§ WHAT TO PRODUCE
What is needed is an exact retyping of the records below, from the first line through the line that contains "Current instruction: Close".

[Records excerpted from a collection]
----

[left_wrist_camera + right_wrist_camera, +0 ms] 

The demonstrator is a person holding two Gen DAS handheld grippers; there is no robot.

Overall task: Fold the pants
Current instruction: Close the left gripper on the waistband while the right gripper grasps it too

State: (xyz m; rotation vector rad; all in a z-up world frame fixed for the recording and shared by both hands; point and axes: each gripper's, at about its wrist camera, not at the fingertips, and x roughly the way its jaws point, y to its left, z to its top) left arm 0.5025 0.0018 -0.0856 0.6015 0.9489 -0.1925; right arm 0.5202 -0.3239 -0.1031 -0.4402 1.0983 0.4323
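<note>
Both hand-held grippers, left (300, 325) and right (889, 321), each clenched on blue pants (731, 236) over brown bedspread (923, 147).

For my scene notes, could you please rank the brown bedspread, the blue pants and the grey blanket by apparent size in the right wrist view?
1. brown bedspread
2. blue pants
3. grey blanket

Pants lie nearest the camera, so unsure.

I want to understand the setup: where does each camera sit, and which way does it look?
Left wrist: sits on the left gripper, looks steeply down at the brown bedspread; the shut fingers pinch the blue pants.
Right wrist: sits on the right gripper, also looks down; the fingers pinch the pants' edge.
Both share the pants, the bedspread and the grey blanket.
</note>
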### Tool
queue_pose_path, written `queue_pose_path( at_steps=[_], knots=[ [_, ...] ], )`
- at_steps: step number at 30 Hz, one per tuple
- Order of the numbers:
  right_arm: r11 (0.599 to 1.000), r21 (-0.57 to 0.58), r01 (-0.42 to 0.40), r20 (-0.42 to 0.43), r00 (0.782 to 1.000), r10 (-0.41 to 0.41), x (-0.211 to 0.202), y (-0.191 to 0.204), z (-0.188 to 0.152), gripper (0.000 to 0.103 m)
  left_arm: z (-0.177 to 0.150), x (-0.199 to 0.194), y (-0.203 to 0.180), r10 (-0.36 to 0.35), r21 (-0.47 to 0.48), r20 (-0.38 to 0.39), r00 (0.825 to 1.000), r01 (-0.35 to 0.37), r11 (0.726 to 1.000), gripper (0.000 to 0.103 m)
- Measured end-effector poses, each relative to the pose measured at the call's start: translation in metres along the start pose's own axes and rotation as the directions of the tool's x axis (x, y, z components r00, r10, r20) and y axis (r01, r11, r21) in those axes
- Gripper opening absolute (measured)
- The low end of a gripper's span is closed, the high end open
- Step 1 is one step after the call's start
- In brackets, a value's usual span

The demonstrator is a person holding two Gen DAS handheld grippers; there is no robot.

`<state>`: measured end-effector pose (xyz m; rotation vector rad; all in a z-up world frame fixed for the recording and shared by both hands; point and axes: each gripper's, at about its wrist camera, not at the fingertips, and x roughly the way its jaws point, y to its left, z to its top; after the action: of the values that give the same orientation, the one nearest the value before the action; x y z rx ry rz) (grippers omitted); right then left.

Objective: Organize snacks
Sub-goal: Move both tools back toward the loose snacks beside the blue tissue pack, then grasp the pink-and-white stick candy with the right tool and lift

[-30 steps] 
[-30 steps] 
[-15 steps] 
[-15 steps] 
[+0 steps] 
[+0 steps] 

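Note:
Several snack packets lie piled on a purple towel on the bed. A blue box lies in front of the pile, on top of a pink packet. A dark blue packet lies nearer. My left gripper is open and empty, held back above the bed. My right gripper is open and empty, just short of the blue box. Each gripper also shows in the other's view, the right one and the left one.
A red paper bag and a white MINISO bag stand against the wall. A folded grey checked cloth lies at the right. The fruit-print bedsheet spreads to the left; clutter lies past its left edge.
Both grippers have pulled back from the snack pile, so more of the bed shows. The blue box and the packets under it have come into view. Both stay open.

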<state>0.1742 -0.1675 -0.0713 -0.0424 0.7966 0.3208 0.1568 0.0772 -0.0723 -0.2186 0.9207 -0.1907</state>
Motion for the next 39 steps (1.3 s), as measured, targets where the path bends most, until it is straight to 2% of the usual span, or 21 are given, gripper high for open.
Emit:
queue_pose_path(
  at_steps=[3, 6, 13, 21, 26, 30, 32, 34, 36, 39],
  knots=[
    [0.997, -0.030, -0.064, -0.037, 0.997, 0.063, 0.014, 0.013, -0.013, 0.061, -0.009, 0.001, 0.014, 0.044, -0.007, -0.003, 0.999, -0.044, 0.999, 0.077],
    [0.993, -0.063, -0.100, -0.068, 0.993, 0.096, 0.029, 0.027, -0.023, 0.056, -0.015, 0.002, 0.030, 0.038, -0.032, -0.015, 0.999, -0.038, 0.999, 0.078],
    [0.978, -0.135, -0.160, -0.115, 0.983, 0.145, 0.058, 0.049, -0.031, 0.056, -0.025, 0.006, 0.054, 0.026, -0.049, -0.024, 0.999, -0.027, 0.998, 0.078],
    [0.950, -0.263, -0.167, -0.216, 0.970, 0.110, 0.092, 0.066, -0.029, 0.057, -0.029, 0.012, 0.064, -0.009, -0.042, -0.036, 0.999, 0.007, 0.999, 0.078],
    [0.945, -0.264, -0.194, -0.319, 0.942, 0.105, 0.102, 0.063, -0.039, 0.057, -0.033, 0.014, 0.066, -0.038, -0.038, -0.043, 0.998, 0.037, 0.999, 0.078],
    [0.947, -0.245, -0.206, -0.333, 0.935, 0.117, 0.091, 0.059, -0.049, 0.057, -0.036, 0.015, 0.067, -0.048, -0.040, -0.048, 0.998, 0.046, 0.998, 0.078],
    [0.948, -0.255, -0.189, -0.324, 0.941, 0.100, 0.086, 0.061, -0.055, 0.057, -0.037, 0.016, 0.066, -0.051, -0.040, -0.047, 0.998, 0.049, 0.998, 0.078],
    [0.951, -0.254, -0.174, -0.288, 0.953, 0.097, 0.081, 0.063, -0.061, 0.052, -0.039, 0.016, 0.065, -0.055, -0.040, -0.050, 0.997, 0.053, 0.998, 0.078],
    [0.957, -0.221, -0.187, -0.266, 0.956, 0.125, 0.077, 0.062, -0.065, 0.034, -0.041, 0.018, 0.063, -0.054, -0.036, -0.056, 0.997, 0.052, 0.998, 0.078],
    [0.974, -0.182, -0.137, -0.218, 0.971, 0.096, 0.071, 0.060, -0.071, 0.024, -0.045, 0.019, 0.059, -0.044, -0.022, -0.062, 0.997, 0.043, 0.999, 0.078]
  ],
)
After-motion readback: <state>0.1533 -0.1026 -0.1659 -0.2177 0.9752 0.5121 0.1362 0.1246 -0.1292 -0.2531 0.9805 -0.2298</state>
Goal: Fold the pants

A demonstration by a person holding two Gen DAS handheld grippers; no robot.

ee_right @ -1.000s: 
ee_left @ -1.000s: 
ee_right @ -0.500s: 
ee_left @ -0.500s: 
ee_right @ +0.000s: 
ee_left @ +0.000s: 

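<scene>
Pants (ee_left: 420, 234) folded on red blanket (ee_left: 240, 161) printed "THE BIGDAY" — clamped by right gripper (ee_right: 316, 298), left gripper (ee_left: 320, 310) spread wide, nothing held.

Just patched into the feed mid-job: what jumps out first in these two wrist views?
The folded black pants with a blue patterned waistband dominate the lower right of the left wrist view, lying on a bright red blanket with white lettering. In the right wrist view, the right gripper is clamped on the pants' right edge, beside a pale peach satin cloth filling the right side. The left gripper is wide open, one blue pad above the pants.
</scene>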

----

§ ANSWER FOR THIS EXERCISE
[left_wrist_camera + right_wrist_camera, +0 ms] 

The demonstrator is a person holding two Gen DAS handheld grippers; there is no robot.

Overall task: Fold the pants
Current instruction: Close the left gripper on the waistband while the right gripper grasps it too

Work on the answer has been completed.